PROBLEM:
Across the records below, how many lines include the string "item"? Respond with the number only.
· · · · · · ·
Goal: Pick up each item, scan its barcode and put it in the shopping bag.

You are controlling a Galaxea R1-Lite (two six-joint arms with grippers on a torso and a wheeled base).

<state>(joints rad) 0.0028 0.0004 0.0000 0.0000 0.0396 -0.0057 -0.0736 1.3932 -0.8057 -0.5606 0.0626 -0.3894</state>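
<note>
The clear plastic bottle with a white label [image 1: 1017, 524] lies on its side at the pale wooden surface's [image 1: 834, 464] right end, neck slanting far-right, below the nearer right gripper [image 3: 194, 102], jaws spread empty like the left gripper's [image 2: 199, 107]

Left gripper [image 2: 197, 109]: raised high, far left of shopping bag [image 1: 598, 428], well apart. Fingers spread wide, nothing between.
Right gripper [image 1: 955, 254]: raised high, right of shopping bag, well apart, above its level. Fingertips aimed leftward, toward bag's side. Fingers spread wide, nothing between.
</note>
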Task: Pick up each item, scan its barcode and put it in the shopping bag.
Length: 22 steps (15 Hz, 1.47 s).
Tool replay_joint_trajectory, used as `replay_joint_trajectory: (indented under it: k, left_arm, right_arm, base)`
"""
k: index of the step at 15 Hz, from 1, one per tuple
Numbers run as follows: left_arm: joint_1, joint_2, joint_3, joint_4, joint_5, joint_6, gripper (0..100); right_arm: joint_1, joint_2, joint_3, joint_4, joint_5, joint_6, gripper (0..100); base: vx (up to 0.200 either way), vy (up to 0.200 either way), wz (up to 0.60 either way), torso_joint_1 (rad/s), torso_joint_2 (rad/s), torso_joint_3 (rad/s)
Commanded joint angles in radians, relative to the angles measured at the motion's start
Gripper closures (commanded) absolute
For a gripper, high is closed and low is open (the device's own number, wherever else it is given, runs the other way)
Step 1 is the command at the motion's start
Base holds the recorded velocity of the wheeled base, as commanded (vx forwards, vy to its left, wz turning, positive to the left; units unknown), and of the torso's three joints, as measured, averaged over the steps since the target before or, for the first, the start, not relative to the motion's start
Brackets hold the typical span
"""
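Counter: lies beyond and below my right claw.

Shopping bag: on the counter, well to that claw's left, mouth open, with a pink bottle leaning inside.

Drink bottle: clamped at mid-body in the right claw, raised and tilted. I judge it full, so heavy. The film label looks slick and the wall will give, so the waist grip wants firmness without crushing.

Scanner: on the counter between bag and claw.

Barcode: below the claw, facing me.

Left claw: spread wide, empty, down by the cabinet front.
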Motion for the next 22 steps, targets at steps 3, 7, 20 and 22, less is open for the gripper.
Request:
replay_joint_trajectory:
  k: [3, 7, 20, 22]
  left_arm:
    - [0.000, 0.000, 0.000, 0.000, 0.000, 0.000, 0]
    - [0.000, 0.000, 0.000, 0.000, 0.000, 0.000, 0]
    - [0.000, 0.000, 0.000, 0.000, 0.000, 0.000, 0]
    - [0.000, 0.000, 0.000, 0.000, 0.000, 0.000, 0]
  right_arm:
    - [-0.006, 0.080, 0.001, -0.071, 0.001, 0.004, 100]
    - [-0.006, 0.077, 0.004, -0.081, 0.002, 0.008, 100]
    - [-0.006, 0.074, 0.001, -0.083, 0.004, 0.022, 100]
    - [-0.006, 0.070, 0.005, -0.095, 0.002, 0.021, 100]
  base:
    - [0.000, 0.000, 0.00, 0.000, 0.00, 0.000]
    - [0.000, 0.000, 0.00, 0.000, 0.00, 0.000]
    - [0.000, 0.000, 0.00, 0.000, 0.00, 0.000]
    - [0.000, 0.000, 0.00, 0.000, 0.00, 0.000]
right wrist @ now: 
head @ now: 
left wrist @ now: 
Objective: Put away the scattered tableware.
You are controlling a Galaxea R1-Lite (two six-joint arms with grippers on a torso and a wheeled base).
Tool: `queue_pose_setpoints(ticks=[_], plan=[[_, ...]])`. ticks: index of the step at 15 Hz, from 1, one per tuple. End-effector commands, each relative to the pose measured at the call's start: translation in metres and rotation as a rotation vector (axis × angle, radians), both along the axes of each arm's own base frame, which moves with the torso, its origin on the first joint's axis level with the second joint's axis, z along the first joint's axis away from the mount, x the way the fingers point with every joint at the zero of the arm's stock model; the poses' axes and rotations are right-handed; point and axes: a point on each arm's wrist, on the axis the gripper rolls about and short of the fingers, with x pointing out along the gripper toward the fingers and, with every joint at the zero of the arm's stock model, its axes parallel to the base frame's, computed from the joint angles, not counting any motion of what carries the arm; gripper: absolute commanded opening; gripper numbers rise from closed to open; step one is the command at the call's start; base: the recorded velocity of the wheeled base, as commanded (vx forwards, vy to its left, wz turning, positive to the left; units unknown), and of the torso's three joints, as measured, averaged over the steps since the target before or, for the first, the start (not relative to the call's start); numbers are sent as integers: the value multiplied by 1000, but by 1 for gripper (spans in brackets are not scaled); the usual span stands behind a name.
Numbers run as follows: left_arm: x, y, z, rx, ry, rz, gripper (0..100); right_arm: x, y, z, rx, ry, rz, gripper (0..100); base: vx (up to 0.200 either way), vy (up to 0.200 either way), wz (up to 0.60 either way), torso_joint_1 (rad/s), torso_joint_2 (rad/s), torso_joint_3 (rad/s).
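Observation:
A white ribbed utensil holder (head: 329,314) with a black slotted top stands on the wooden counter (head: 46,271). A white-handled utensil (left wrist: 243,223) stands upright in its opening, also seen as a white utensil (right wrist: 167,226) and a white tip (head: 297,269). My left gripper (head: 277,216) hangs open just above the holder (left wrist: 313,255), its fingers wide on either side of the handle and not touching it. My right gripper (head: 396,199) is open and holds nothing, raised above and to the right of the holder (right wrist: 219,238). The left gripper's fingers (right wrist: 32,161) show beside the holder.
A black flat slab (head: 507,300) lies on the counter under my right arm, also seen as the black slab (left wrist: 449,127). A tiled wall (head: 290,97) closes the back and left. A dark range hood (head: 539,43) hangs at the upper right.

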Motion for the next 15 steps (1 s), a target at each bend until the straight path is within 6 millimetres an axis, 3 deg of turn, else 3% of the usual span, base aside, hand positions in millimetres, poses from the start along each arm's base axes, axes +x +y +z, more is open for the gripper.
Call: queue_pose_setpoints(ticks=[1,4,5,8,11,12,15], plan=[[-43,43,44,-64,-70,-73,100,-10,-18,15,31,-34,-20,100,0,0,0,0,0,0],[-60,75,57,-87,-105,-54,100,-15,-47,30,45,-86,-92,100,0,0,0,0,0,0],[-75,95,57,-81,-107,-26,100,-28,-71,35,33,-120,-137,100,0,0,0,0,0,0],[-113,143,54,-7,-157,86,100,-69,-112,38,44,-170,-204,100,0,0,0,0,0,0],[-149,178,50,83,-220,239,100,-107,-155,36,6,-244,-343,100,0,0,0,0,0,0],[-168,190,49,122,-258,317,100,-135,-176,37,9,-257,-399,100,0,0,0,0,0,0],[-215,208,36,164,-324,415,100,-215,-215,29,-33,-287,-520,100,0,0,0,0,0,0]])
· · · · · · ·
EXERCISE OUTPUT:
2